*Task requirements*: For the listing below, output exactly the lines from the line with "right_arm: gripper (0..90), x" up to and including the line with "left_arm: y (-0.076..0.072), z", and no other lines.

*Input data*:
=== Begin Enclosure ===
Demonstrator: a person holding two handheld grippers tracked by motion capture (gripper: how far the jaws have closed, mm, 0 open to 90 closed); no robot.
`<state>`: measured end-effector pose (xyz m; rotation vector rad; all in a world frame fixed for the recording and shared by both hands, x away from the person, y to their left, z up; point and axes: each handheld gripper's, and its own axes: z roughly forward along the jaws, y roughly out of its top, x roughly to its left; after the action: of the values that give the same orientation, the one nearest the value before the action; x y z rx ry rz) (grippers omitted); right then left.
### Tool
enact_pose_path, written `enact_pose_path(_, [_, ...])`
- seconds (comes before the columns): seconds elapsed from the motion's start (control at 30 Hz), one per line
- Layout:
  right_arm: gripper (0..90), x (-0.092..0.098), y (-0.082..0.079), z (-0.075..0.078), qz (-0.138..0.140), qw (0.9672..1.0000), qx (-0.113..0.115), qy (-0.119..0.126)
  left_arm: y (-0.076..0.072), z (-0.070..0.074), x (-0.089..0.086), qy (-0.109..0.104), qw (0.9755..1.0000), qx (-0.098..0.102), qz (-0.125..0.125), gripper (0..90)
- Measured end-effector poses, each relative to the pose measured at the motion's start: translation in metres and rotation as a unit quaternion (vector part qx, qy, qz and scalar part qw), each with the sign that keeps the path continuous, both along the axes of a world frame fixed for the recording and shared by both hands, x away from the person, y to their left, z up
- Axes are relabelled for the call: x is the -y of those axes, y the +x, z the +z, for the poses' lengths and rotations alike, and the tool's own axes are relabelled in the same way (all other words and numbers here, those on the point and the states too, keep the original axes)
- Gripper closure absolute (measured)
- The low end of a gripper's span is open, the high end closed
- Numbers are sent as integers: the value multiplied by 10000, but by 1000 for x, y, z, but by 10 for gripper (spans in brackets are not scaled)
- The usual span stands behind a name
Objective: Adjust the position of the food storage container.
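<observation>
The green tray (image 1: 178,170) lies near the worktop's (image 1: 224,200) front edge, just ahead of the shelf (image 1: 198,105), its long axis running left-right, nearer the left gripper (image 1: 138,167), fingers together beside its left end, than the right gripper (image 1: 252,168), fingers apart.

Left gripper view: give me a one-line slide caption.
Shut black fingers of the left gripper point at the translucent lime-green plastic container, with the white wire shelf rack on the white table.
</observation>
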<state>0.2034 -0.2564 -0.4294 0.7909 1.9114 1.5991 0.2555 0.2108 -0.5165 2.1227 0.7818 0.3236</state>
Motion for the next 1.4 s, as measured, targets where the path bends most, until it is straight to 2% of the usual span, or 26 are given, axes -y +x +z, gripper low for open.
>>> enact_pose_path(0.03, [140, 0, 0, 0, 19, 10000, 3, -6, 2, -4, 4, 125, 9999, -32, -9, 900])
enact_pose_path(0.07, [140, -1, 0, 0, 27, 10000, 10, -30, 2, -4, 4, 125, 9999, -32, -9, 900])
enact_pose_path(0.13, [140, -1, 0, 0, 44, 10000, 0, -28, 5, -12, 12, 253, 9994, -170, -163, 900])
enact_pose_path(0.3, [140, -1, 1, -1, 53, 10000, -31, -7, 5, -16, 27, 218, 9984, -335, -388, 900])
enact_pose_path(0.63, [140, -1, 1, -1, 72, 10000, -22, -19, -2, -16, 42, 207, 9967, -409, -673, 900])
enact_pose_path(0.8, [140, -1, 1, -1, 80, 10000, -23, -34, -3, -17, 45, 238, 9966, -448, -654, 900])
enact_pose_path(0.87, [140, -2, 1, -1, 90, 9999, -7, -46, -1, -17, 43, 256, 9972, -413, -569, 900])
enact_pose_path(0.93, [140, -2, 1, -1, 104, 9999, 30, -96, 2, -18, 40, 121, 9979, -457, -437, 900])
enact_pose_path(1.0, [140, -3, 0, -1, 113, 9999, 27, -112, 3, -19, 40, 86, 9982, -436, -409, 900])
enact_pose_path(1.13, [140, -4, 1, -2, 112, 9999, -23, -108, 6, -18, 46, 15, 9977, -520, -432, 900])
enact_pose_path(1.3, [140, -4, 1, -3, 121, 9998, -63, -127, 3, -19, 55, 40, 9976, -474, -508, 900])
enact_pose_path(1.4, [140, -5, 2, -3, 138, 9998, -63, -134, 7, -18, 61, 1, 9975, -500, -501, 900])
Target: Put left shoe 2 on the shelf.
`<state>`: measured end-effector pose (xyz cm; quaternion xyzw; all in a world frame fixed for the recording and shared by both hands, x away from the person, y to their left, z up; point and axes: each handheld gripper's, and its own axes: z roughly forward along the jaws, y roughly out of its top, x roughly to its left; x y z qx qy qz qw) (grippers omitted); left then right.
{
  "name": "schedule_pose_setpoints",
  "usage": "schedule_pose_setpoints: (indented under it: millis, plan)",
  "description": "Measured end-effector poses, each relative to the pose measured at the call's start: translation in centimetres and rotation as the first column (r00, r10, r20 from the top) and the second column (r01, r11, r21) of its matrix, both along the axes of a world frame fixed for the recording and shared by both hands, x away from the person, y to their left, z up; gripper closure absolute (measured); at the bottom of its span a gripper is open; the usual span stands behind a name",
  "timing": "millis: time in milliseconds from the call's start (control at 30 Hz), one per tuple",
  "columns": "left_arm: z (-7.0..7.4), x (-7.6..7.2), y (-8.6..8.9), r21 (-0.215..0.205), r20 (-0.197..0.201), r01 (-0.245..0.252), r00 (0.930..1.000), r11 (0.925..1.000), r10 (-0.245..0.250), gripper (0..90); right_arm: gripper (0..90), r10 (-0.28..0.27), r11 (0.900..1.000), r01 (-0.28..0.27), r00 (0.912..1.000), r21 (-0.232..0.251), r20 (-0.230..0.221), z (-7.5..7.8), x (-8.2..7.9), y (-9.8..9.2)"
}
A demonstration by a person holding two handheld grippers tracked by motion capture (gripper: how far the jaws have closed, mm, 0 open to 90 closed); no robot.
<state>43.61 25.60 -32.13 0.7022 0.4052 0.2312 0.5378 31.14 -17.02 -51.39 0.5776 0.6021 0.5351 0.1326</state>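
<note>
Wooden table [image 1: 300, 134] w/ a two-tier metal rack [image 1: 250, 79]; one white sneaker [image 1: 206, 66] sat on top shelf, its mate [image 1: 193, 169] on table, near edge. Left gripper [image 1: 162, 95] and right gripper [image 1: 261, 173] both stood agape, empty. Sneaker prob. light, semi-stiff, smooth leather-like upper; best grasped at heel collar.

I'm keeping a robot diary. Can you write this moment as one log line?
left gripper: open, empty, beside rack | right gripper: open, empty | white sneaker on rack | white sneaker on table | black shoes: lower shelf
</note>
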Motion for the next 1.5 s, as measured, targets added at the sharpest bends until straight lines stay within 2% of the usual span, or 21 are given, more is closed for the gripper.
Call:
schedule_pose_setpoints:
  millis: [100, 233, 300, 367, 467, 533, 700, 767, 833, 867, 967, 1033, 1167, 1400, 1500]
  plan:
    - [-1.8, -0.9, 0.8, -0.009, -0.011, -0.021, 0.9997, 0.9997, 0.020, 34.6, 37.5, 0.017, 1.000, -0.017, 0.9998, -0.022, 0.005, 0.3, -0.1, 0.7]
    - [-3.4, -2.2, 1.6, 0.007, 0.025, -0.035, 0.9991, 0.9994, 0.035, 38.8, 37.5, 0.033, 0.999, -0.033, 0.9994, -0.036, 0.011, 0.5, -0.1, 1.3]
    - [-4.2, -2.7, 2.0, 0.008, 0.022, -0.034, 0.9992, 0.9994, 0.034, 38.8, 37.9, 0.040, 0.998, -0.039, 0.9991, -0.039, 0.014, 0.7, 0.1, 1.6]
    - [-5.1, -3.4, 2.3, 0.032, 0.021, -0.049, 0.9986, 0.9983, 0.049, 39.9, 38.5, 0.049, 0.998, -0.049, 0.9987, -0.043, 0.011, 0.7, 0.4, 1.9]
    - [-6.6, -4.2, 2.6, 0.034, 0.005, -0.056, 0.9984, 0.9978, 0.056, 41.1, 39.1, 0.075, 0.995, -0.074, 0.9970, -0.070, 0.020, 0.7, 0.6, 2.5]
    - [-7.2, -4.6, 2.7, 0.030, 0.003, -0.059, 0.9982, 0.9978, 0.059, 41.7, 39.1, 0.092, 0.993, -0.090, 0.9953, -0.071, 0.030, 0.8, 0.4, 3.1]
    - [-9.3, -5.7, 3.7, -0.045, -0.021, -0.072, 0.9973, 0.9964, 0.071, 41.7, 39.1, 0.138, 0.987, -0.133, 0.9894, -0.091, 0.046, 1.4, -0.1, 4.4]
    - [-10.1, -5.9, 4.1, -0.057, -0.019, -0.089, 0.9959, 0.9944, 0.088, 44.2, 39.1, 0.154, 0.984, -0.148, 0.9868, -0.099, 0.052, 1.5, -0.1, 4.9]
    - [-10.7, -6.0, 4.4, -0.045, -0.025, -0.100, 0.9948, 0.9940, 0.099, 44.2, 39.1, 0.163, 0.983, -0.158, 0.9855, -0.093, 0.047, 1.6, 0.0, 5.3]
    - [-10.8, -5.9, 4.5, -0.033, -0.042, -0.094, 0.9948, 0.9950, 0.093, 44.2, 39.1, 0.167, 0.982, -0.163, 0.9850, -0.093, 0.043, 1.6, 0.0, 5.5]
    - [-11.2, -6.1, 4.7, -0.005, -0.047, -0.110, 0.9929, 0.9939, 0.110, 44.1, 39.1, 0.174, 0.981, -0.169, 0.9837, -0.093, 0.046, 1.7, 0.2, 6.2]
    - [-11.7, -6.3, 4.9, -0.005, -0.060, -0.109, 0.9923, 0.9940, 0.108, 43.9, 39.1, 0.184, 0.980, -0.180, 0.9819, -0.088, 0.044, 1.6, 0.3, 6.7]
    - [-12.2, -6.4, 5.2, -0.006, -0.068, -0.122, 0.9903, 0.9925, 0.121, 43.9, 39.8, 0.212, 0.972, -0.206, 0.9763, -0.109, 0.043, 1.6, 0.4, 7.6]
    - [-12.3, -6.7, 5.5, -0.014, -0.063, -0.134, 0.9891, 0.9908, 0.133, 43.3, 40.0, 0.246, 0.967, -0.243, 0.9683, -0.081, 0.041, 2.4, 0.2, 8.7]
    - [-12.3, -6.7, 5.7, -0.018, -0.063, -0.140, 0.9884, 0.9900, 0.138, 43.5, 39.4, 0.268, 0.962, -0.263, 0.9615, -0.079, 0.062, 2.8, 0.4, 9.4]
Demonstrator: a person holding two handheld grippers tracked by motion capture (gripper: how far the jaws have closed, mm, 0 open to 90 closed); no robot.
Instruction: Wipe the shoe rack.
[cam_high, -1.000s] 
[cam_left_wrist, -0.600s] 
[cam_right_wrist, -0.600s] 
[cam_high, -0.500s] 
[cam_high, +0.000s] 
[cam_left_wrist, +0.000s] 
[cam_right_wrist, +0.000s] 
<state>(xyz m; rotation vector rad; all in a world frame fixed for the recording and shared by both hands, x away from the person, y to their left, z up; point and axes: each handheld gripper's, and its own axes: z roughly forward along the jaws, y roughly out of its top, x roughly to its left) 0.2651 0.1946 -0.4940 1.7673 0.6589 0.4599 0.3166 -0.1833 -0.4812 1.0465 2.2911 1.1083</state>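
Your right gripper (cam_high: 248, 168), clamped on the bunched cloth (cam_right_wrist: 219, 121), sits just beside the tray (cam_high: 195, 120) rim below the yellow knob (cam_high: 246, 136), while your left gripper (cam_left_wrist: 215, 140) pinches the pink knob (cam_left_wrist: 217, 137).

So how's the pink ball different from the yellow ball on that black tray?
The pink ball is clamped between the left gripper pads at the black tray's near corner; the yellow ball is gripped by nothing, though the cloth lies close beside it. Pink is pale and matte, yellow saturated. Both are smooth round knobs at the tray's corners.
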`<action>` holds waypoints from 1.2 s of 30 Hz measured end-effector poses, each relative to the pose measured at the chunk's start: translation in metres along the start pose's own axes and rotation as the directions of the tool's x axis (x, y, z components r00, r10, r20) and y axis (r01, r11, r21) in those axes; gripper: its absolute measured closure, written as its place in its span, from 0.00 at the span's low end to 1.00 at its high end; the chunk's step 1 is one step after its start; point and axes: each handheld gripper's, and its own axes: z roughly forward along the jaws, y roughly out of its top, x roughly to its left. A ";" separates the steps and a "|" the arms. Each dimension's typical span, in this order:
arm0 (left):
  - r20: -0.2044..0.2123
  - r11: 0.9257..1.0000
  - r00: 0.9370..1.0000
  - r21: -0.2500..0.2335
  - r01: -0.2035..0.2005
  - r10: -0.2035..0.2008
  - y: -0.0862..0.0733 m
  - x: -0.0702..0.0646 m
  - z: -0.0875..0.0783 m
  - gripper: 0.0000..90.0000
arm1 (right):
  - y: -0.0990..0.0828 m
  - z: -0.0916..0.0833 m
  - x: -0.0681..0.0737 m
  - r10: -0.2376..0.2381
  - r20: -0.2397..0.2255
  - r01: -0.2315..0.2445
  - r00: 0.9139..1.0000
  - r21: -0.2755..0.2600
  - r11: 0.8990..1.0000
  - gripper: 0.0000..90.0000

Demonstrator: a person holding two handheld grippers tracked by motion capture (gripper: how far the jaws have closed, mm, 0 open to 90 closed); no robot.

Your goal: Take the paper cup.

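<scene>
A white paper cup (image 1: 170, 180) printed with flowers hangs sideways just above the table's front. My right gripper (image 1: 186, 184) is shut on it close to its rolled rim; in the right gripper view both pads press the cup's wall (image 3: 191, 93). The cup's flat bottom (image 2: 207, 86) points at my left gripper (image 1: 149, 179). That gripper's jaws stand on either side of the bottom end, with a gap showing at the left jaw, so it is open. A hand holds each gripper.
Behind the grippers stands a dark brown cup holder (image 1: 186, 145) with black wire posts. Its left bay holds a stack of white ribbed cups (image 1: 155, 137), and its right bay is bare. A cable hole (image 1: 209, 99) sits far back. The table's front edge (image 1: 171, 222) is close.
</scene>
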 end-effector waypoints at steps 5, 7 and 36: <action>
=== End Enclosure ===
*Task output*:
  right_arm: gripper (0..90), x (-0.092..0.098), y (-0.082..0.079), z (-0.075..0.078), qz (-0.138..0.140), qw (0.9672..1.0000), qx (-0.113..0.115), qy (-0.119..0.126)
  left_arm: y (-0.076..0.072), z (-0.070..0.074), x (-0.089..0.086), qy (-0.109..0.104), qw (0.9755..1.0000), qx (-0.098..0.102), qz (-0.125..0.125), gripper (0..90)

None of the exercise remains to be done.